§ **ASSIGNED TASK**
Each line below is to be copied exactly; images do not go into the copy.

§ **COLLECTED DATA**
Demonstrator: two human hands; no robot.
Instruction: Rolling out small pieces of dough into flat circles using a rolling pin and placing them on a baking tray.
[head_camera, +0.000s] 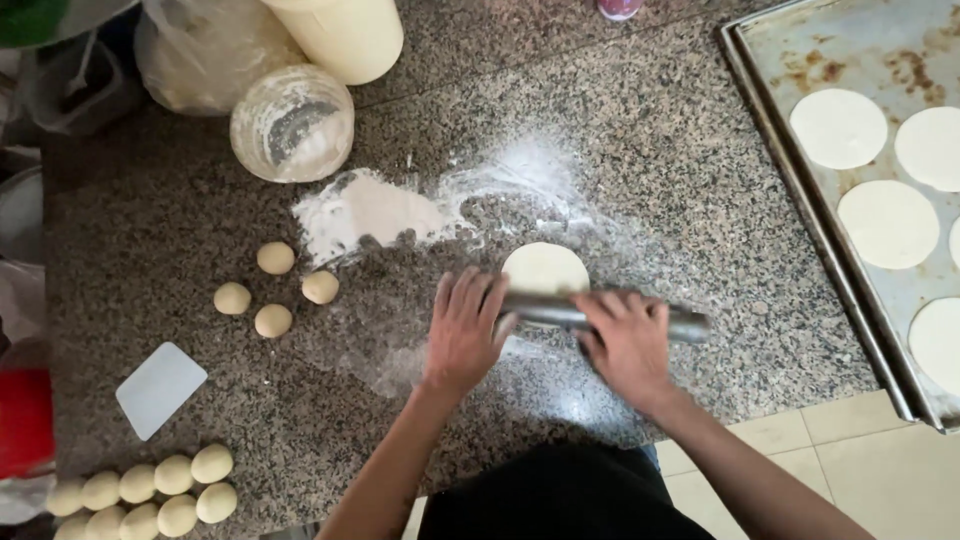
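1. Left hand (463, 330) flat, fingers spread, pressing the metal rolling pin (600, 316)
2. Right hand (628, 343) open-palmed on it too
3. Pale dough disc (545, 268) beneath, on floury speckled granite counter (650, 150)

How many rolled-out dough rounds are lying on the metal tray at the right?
5 dough rounds on the metal tray: top, upper right, middle, a sliver at the right edge, lower right. More may lie beyond the frame.

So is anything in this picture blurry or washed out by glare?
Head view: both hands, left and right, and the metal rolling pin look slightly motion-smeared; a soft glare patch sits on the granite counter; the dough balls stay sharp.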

§ **TASK SOLUTION**
Demonstrator: two human hands; no robot.
Instruction: Rolling out small pieces of dough into flat circles using a rolling pin and placing them on a baking tray.
[head_camera, +0.000s] 
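1. Left hand (463, 330) flat, fingers spread, pressing the metal rolling pin (600, 316)
2. Right hand (628, 343) open-palmed on it too
3. Pale dough disc (545, 268) beneath, on floury speckled granite counter (650, 150)

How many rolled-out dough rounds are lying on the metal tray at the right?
5 dough rounds on the metal tray: top, upper right, middle, a sliver at the right edge, lower right. More may lie beyond the frame.

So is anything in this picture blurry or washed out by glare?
Head view: both hands, left and right, and the metal rolling pin look slightly motion-smeared; a soft glare patch sits on the granite counter; the dough balls stay sharp.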

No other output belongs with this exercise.